(ASSIGNMENT) Please restate every line below exactly, without any pictures.

(MATERIAL PROVIDED)

------------------------

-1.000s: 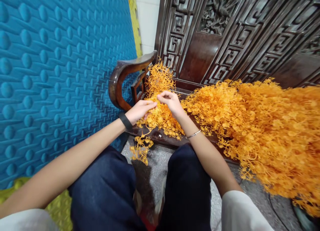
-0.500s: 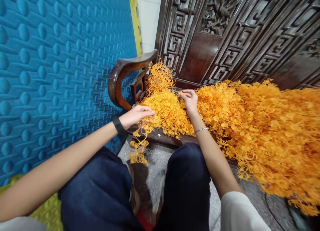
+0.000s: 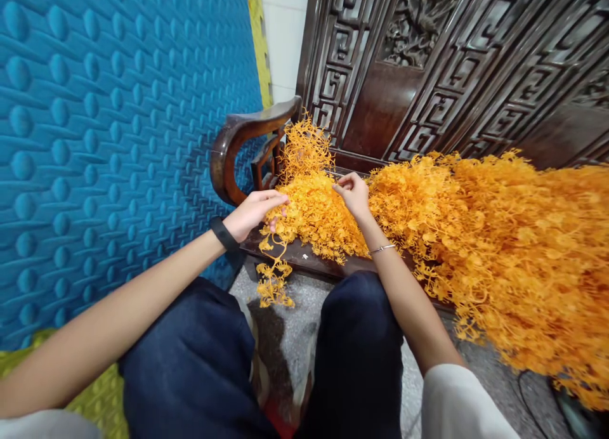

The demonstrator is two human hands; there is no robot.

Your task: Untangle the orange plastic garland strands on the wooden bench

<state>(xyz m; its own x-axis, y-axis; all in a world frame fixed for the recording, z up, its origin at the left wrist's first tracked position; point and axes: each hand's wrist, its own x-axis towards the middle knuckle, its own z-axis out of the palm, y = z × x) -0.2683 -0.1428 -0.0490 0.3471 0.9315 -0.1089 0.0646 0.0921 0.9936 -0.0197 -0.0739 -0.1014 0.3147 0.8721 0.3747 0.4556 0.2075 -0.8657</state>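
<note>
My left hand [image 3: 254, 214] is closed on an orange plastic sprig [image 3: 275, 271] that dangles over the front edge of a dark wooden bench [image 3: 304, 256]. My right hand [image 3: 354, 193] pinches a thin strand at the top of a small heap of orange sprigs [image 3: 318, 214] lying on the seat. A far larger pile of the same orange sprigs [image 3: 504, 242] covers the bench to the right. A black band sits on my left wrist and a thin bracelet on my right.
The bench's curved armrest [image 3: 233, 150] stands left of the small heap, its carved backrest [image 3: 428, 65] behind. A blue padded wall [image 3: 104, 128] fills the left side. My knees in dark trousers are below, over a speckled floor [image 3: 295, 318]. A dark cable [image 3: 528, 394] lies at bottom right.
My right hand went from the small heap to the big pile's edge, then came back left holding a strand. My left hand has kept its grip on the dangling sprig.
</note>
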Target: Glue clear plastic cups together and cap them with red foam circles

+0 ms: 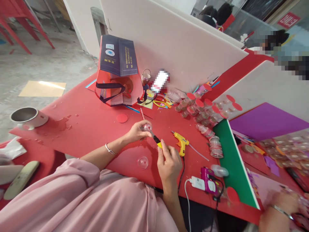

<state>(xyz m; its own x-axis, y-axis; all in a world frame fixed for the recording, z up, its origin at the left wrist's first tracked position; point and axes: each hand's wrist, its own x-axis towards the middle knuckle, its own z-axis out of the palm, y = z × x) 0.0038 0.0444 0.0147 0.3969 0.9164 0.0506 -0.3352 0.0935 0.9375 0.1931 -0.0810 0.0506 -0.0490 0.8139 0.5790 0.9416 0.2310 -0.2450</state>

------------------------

(ANSWER SECTION)
-1.000s: 
-0.500s: 
+0.000s: 

The demonstrator is two human hands; there is no robot.

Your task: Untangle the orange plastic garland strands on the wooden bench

<state>(xyz m; its own x-axis, y-axis; all in a world frame fixed for the recording, z up, its origin at the left wrist's first tracked position; point and axes: each hand's wrist, its own x-axis towards the middle knuckle, its own z-axis out of the palm, y = z × x) -0.2683 -0.1428 -0.0490 0.3471 0.9315 -0.1089 0.0646 0.0921 0.9936 -0.0197 -0.0739 -0.1014 0.3147 0.8721 0.3747 0.4556 0.2075 -0.8657</state>
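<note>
My left hand [image 3: 254, 214] is closed on an orange plastic sprig [image 3: 275, 271] that dangles over the front edge of a dark wooden bench [image 3: 304, 256]. My right hand [image 3: 354, 193] pinches a thin strand at the top of a small heap of orange sprigs [image 3: 318, 214] lying on the seat. A far larger pile of the same orange sprigs [image 3: 504, 242] covers the bench to the right. A black band sits on my left wrist and a thin bracelet on my right.
The bench's curved armrest [image 3: 233, 150] stands left of the small heap, its carved backrest [image 3: 428, 65] behind. A blue padded wall [image 3: 104, 128] fills the left side. My knees in dark trousers are below, over a speckled floor [image 3: 295, 318]. A dark cable [image 3: 528, 394] lies at bottom right.
My right hand went from the small heap to the big pile's edge, then came back left holding a strand. My left hand has kept its grip on the dangling sprig.
</note>
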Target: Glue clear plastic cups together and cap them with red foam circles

+0 ms: 

<state>(xyz m; its own x-axis, y-axis; all in a world frame fixed for the recording, z up, its origin at the left wrist's first tracked position; point and axes: each hand's wrist, its own x-axis towards the middle knuckle, its own z-axis out of the palm, y = z × x) 0.0038 0.0444 0.0147 0.3969 0.9164 0.0506 -0.3352 0.0935 0.9375 0.1931 -0.0810 0.0506 -0.0490 0.8139 0.5790 0.9416 0.2310 -0.2450</state>

Besides this answer, nothing more is needed.